Distributed denial of service attacks pose a significant challenge to the organizations providing IT services. The main aim of Distributed Denial of Service (DDoS) attacks is to make system services unavailable to legitimate users. An Intrusion Detection System (IDS) is an effective security mechanism that monitors network traffic and detects DDoS attack traffic. Modern attackers are continuously changing their patterns to launch sophisticated DDoS attacks. Dynamic changes in attack patterns cause IDS systems to misclassify network traffic, which has led to a degradation in IDS performance. The selection of relevant network features plays a crucial role in effectively differentiating between benign and DDoS attack traffic; thus, automatically, IDS performance will improve. In this paper, we proposed the statistical t-test to perform the feature selection method. This feature selection method based on the t-test determines a subset of features from the original set. The hypothesis is that these subset features can help machine learning classifiers effectively discriminate between benign and DDoS attack traffic. For the experimental analysis, publicly available IDS datasets CICDDoS2019 and CICIDS2017 were used. A subset of the CICDDoS2019 dataset consisting of 399998 train and 112611 test samples is utilized, and CICIDS2017 Friday log files were used.
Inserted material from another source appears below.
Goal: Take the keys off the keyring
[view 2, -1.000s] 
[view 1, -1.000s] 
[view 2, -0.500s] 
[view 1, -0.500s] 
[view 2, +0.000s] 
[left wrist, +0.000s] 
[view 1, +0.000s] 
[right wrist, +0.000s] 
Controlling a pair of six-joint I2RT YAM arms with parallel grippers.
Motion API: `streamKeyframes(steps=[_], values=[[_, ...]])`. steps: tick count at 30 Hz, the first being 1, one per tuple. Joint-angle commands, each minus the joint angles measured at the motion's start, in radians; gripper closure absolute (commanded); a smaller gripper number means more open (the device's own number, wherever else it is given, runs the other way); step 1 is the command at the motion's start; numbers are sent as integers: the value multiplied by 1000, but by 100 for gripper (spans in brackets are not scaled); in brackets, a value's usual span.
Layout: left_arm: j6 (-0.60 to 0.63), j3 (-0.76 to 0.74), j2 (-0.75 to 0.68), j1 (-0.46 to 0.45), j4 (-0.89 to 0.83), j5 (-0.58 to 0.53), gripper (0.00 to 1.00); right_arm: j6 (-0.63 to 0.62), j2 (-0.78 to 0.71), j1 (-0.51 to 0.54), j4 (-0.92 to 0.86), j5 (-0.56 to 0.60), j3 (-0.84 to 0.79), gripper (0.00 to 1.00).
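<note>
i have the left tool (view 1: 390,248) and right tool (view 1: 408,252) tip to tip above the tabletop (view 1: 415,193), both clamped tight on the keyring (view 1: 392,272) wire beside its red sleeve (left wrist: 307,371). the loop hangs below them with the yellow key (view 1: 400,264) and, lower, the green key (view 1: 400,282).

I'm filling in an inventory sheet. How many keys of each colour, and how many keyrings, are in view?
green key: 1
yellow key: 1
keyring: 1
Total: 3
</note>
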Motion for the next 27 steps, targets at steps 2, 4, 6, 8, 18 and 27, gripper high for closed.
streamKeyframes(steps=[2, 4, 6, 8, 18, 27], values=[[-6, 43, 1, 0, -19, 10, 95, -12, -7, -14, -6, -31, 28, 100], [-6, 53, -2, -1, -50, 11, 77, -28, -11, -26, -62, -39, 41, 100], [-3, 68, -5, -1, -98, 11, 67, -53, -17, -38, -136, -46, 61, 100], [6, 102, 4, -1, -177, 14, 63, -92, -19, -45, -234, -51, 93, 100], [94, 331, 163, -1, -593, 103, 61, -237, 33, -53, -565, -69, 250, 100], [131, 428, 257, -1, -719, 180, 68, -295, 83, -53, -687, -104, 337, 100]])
Thirteen supervised machine learning classifiers: Decision Tree (DT), Logistic Regression (LR), Naive Bayes (NB), Linear Discriminant Analysis (LDA), Quadratic Discriminant Analysis (QDA), Random Forest (RF), Extra Tree (EXT), ADB(AdaBoost), Support Vector Machines (SVM), Ridge, Multi-Layer Perceptron (MLP) K-Nearest Neighbors (KNN) and Extended Gradient Boosting (XGB) are used to evaluate the novel feature selection method. Among all these classifiers, SVM outperformed with a DDoS detection rate of 99.86% and an accuracy of 99.47%.